Abstract

Skeletal muscle atrophy is a critical challenge in conditions of reduced mechanical loading, such as microgravity or prolonged bed rest, with the slow-twitch soleus muscle being particularly susceptible. This study investigates the potential protective role of $\beta$-guanidinopropionic acid ($\beta$-GPA), a creatine analog known to modulate cellular energy status via the AMP-activated protein kinase (AMPK) pathway, on the signaling mechanisms underlying muscle wasting. We examined the effect of $\beta$-GPA administration on key markers of anabolic (e.g., Akt/mTOR) and catabolic (e.g., ubiquitin-proteasome system components) signaling pathways in the rat soleus muscle during the initial, highly dynamic stage of hindlimb unloading (HU). Male Wistar rats were pre-treated with $\beta$-GPA before undergoing a short period of HU. The primary objective was to determine if $\beta$-GPA could mitigate the early shift towards a catabolic state induced by mechanical unloading.
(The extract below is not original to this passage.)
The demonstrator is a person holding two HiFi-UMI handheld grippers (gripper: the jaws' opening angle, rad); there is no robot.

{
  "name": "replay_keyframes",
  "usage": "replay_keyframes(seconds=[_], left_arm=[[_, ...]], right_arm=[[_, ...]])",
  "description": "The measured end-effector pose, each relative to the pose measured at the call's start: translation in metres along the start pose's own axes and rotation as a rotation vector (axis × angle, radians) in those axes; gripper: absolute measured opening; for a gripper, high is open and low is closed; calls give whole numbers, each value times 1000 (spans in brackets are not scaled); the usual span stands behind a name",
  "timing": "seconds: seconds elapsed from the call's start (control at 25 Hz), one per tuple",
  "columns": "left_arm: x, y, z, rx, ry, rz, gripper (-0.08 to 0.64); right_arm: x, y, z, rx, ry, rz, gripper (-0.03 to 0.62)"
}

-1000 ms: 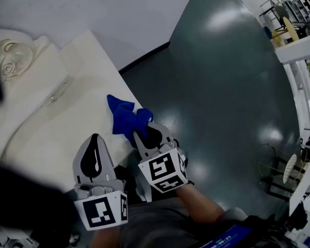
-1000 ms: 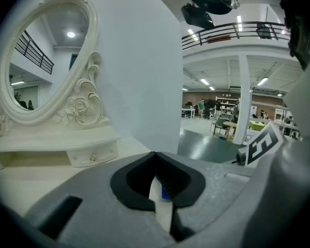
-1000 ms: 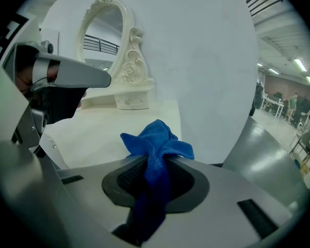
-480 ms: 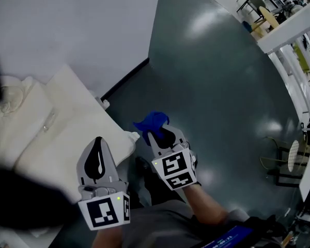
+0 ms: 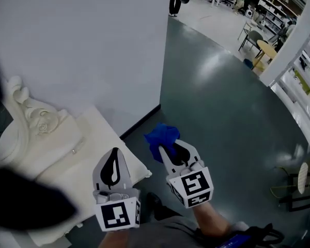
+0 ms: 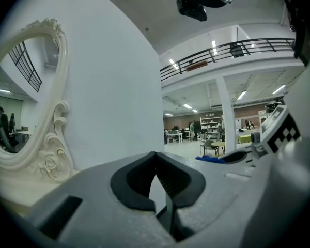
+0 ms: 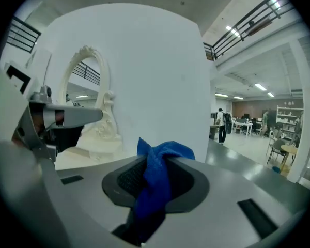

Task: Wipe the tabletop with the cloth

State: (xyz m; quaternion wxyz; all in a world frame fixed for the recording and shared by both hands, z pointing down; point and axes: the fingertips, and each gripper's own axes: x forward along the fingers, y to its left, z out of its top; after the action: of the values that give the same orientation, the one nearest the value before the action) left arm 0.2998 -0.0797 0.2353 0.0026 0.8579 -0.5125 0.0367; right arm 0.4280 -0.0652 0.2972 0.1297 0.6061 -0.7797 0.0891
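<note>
Right gripper (image 5: 169, 150): jaws clenched on the blue cloth (image 5: 161, 136). In the right gripper view the right gripper (image 7: 156, 161) has the blue cloth (image 7: 156, 182) pinched between its dark pads. One bunched end sticks up past the jaw tips; the rest hangs down through the gap. The jaws stand only as far apart as the cloth's thickness.

Left gripper (image 5: 113, 158): jaws closed, nothing in them. In the left gripper view the left gripper (image 6: 155, 155) shows its tips meeting, with just a small sliver of gap lower down between the pads where the white wall (image 6: 113, 87) shows through.

The cloth is off the table. In the head view it is in the air over the dark grey floor (image 5: 222, 102), just right of the near corner of the white tabletop (image 5: 90, 141), not touching it. The left gripper is over the tabletop's near edge, beside the right one, the two apart.

An ornate white mirror (image 5: 33, 119) stands at the back of the table against the wall. The mirror (image 6: 21, 94) is left of the left gripper's jaws, and the mirror (image 7: 88, 97) also shows behind the cloth.
</note>
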Motion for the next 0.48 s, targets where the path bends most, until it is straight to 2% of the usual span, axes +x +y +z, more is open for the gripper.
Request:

Our findings suggest that $\beta$-GPA pretreatment significantly attenuated the decrease in anabolic signaling markers and suppressed the activation of catabolic pathways, thereby preserving the muscle's protein balance. These results highlight $\beta$-GPA as a promising pharmacological agent for counteracting disuse-induced muscle atrophy, offering insights into the metabolic and molecular mechanisms that govern muscle plasticity in response to mechanical stress. Further research is warranted to translate these findings into effective countermeasures for human spaceflight and clinical settings.